── THE DATA ──

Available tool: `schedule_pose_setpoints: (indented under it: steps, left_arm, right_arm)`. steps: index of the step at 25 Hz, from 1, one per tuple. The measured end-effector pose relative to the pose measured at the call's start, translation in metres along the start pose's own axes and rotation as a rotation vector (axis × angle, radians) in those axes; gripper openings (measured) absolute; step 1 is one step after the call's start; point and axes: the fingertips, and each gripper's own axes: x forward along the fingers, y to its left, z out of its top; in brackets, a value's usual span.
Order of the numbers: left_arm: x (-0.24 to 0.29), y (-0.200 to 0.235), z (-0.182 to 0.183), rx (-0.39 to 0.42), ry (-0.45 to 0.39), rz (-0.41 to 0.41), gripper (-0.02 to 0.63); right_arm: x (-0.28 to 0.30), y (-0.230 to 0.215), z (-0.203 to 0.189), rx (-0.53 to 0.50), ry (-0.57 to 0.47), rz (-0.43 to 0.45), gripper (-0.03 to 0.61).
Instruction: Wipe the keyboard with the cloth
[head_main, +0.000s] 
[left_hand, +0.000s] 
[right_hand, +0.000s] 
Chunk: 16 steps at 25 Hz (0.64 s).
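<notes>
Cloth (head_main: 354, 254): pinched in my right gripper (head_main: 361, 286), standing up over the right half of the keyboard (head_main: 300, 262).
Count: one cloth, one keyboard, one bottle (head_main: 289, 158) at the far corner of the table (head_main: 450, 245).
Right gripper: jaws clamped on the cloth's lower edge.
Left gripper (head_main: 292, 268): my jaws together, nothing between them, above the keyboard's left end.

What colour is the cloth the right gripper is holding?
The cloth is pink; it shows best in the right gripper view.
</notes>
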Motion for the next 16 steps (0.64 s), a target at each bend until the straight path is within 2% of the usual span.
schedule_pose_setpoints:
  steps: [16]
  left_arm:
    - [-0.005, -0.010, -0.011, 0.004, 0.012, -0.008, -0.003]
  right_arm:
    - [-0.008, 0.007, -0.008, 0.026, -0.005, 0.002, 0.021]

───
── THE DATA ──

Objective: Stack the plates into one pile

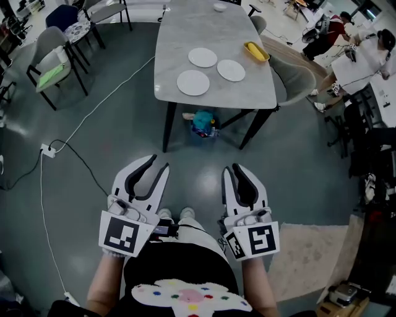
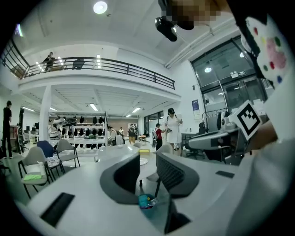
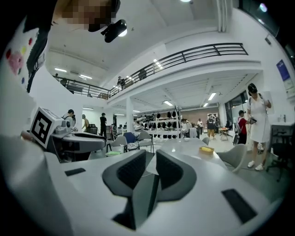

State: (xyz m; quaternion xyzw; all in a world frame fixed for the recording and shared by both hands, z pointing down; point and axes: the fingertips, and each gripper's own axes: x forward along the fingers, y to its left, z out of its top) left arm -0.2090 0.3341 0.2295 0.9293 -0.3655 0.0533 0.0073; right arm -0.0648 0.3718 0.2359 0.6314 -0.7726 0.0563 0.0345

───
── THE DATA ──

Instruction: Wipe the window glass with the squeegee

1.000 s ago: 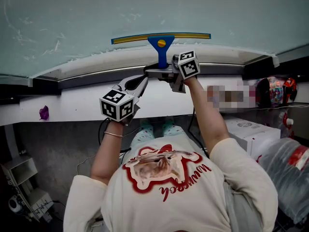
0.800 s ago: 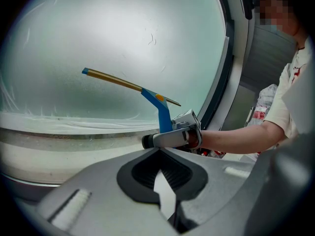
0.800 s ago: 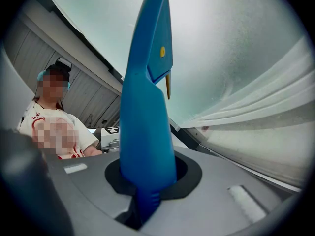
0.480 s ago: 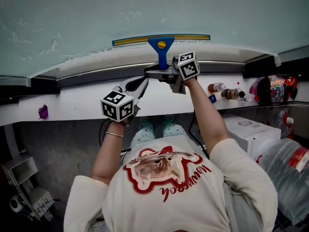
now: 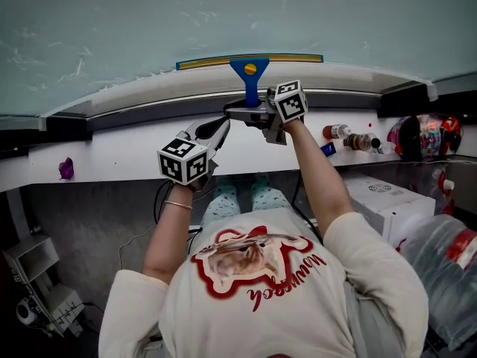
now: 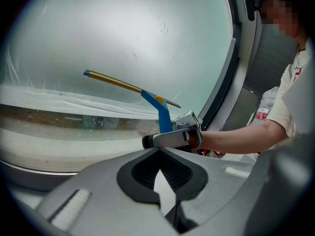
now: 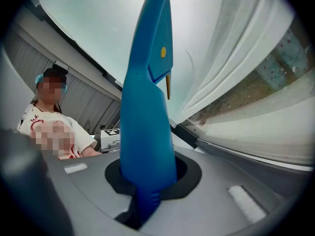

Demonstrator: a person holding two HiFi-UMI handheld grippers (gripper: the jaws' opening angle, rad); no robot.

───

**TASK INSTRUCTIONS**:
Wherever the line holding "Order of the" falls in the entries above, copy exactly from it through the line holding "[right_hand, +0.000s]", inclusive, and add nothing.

**TASK OUTPUT**:
Order of the numbers: left_arm: x (-0.24 to 0.29), y (-0.200 to 0.235), z (-0.182 to 0.183), rx (-0.39 to 0.42), ry (-0.45 to 0.39), rz (-0.41 to 0.41), gripper (-0.02 to 0.63); right_arm: x (-0.28 to 0.30), y (-0.230 to 0.215), z (-0.203 to 0.189), rx (-0.53 to 0.50), ry (-0.57 to 0.47), rz (-0.43 to 0.45), gripper (-0.03 to 0.61).
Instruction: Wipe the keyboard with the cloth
[head_main, +0.000s] 
[left_hand, +0.000s] 
[right_hand, +0.000s] 

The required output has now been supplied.